Euromaidan has had a strong effect on development of Ukrainian mass media. In this period the word “streamer” (a person who delivers content live over the Internet) is now used more often than “reporter” or “journalist.” The revolution made traditional, both central and regional, mass media, take a step towards the Internet, having launched online broadcasts of mass events and actions for their websites. For example, regional TV channel Donbass streamed from the action “Donbas is Ukraine.” A total of 97,000 people were watching simultaneously the blue-and-yellow meeting in Lenin Square in Donetsk, attended by 10,000 people. However, the media group does not stop on this. As a representative of the channel Ksenia Filatova stated at a conference, the team of the broadcaster is going to continue to practice these things on its website. “The administration does not have any complaints about the quality, and such content attracts more viewers,” Filatova noted. “Local events are the most interesting for the audience. No central mass media will show them quickly and within the context, like local media do.”

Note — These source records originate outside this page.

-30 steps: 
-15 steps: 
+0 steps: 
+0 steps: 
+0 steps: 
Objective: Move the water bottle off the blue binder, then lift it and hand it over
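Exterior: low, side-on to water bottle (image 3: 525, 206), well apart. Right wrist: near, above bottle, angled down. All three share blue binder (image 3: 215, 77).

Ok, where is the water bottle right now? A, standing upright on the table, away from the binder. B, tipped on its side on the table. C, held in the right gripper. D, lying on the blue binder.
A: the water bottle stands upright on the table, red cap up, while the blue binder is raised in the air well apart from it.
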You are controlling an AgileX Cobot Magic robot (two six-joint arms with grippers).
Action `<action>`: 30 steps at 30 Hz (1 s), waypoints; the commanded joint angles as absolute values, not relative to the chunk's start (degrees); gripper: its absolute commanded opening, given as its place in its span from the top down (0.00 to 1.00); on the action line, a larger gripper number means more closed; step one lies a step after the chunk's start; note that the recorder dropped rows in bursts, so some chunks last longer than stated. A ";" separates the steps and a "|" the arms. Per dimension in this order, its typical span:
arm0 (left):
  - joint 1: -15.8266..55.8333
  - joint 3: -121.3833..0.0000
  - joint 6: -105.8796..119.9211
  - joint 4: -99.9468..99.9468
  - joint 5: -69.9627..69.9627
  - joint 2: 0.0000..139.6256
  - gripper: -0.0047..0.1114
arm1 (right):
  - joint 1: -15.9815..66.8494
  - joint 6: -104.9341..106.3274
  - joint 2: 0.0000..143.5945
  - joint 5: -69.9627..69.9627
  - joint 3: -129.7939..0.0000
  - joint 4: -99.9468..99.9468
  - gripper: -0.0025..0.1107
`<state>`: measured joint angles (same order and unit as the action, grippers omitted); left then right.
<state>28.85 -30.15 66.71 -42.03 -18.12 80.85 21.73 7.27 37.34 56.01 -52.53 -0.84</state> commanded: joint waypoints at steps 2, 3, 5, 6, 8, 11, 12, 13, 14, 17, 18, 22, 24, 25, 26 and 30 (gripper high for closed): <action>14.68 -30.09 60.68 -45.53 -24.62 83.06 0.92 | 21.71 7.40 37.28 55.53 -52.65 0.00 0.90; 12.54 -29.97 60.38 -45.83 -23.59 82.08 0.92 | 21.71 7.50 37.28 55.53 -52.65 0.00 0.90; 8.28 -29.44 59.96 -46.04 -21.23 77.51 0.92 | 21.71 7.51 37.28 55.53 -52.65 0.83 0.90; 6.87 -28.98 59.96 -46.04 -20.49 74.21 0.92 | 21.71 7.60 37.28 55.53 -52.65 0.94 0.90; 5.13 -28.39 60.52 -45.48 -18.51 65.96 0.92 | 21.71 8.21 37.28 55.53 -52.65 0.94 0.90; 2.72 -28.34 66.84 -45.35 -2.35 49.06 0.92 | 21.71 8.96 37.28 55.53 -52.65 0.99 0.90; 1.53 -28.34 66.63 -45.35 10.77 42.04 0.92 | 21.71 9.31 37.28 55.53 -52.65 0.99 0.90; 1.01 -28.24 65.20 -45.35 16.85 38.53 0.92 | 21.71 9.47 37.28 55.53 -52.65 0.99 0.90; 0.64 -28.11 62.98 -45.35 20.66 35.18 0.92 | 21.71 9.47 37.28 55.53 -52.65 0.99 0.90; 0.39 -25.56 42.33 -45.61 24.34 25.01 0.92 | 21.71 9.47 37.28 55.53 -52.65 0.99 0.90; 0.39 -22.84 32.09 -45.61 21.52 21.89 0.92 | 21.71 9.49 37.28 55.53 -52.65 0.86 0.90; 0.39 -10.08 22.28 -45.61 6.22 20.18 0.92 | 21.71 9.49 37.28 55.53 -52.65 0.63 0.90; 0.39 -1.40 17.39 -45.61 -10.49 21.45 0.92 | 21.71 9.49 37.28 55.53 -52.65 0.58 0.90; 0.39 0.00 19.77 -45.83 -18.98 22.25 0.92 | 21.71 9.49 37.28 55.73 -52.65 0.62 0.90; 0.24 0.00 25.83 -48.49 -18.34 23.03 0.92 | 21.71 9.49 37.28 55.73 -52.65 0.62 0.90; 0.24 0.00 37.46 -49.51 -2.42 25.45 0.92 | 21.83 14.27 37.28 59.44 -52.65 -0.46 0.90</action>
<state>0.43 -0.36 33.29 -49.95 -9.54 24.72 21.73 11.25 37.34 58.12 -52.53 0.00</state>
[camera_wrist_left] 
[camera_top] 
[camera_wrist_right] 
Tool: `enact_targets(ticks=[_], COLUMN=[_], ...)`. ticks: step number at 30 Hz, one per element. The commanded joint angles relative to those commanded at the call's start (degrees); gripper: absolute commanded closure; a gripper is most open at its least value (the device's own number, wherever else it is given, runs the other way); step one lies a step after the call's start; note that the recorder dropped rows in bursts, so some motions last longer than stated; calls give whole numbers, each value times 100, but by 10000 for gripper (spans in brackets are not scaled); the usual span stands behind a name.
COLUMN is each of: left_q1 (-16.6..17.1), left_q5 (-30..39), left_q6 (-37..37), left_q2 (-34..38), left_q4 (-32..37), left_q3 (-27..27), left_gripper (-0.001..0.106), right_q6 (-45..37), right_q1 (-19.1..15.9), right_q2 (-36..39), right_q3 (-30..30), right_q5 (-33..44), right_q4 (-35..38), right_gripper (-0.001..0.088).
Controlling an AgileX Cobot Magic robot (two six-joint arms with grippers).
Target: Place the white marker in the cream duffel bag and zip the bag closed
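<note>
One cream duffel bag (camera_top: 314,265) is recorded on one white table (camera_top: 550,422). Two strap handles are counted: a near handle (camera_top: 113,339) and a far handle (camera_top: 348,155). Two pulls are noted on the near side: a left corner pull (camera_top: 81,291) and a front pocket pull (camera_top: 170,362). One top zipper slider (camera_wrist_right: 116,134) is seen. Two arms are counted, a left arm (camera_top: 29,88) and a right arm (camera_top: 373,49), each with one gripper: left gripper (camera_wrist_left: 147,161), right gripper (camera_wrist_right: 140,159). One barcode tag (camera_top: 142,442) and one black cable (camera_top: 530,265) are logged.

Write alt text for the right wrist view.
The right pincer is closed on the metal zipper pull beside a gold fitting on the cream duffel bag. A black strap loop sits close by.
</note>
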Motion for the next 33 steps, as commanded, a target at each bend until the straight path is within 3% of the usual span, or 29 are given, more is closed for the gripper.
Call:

At the same time, Maidan and the revolution have increased the audience of the Internet media by many times. Maksym Savanevsky, the head of the Watcher project notes that on the whole the audience of news media has increased by 45 percent. He emphasizes that whereas in September 2013 the audience of news websites was 15 percent, in February 2014 it was already 60 percent. The unique daytime audience of a news website at that time was 2.5 million of viewers, and now this number has reached 8 million. Incidentally, the website of the newspaper Den is not an exception, as well as our pages on social media. So, the number of followers of our Twitter account has grown over the past few months fourfold, and the audience of the website – fivefold.
However, Savanevsky considers that as soon as the revolution events fade, and the situation in the country stabilizes, the interest to sociopolitical content will again drop to its natural 15 percent, which is, by the way, the same as in other countries of the world. Thus the task of website managers is to use unique content to keep the interest of the audience, which is today literally attacking news agencies in search of information.
The experts note that visual information became important during Euromaidan. Publications with increased frequency published maps, information graphics, tables, and integrated them into the text. However, it was not so often. Anatolii Bondarenko (teksty.org.ua) emphasizes that any news supplemented with a picture will be read much easier than a text with many figures. British and American mass media can boast real masterpieces. Bondarenko notes that lately the digital press has gotten a new direction, “snowfallization,” when texts become interactive.
Another trend, which emerged recently in Ukrainian mass media, is a demand of quality content. To get this, people are ready today to vote with their wallets. Proof of this is the example of Hromadske TV and Hromadske radio, which raised their first budgets with the help of Spilnokosht. Is this for long? Has Ukrainian society grown mature enough to pay for media services? Director of digital marketing of LG Russia Dennis Adamovich thinks that media should look for various platforms and select specific advertisers for them. He states that the more platforms there are, the more advertisers there will be with different approach to the product.